§ **Exercise objective**: With the images removed, return every line below exactly as it reads.

═══

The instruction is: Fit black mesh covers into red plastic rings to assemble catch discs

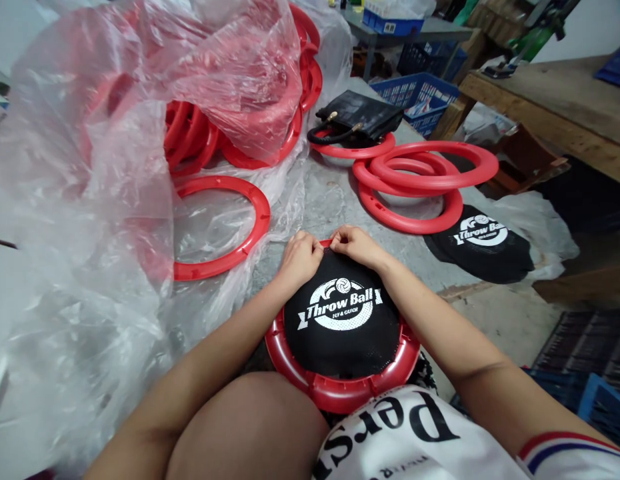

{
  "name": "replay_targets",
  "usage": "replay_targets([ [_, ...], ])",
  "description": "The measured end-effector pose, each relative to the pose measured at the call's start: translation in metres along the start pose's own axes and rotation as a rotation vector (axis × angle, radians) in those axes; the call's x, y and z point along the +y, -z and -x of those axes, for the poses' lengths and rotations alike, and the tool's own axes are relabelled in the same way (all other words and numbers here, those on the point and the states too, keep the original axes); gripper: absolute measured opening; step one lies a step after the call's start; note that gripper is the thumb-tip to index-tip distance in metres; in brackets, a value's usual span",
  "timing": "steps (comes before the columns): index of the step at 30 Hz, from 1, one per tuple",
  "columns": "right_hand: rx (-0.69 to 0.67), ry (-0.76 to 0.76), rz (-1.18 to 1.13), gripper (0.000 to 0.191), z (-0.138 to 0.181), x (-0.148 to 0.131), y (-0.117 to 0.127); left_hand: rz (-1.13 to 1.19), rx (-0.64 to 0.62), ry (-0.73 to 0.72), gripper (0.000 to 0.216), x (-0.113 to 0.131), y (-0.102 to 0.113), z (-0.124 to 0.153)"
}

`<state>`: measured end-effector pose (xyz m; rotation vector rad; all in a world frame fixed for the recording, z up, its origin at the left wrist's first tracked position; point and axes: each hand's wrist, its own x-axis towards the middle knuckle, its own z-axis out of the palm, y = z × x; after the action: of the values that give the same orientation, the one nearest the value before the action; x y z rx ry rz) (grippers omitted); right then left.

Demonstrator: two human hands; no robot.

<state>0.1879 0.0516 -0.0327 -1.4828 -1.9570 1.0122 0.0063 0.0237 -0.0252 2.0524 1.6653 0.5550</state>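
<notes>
A red plastic ring (340, 390) rests against my lap and the table edge. A black mesh cloth (340, 313) printed "Throw Ball" is stretched across it. My left hand (301, 257) and my right hand (354, 244) sit side by side at the ring's far edge. Both have their fingers curled and pinch the cloth's top edge over the rim. A single red ring (223, 227) lies on clear plastic to my left. More red rings (415, 177) are stacked to the right, beside a pile of black printed cloths (483, 243).
A large clear plastic bag (115, 133) full of red rings fills the left and back. A black handbag (357, 117) lies behind the stacked rings. Blue crates (415, 90) stand farther back, a wooden bench (555, 107) at right, dark crates (585, 347) on the floor.
</notes>
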Motion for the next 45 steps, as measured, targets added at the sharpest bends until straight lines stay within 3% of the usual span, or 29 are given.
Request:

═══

§ **Problem solution**:
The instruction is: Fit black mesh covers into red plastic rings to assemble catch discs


{
  "name": "replay_targets",
  "usage": "replay_targets([ [_, ...], ])",
  "description": "The measured end-effector pose, each relative to the pose measured at the call's start: translation in metres along the start pose's own axes and rotation as a rotation vector (axis × angle, radians) in those axes; the call's x, y and z point along the +y, -z and -x of those axes, for the poses' lengths and rotations alike, and the tool's own axes are relabelled in the same way (all other words and numbers here, those on the point and the states too, keep the original axes); gripper: absolute measured opening; step one lies a step after the call's start; note that gripper is the thumb-tip to index-tip distance in metres; in brackets, a value's usual span",
  "timing": "steps (comes before the columns): index of the step at 30 Hz, from 1, one per tuple",
  "columns": "right_hand: rx (-0.69 to 0.67), ry (-0.76 to 0.76), rz (-1.18 to 1.13), gripper (0.000 to 0.191), z (-0.138 to 0.181), x (-0.148 to 0.131), y (-0.117 to 0.127); left_hand: rz (-1.13 to 1.19), rx (-0.64 to 0.62), ry (-0.73 to 0.72), gripper (0.000 to 0.216), x (-0.113 to 0.131), y (-0.102 to 0.113), z (-0.124 to 0.153)"
}

`<state>`: measured end-effector pose (xyz m; rotation vector rad; all in a world frame fixed for the recording, z up, its origin at the left wrist's first tracked position; point and axes: each hand's wrist, its own x-axis towards the middle knuckle, its own z-axis out of the palm, y = z × x; after the action: of the values that give the same orientation, the one nearest the value before the action; x y z rx ry rz) (grippers omitted); right then left.

Demonstrator: two human hands; no robot.

<state>0.1879 0.0516 -0.0327 -1.4828 -1.9570 1.0122 0.0063 0.0237 -0.0252 2.0524 1.6653 0.5550</state>
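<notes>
A red plastic ring (340, 390) rests against my lap and the table edge. A black mesh cloth (340, 313) printed "Throw Ball" is stretched across it. My left hand (301, 257) and my right hand (354, 244) sit side by side at the ring's far edge. Both have their fingers curled and pinch the cloth's top edge over the rim. A single red ring (223, 227) lies on clear plastic to my left. More red rings (415, 177) are stacked to the right, beside a pile of black printed cloths (483, 243).
A large clear plastic bag (115, 133) full of red rings fills the left and back. A black handbag (357, 117) lies behind the stacked rings. Blue crates (415, 90) stand farther back, a wooden bench (555, 107) at right, dark crates (585, 347) on the floor.
</notes>
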Motion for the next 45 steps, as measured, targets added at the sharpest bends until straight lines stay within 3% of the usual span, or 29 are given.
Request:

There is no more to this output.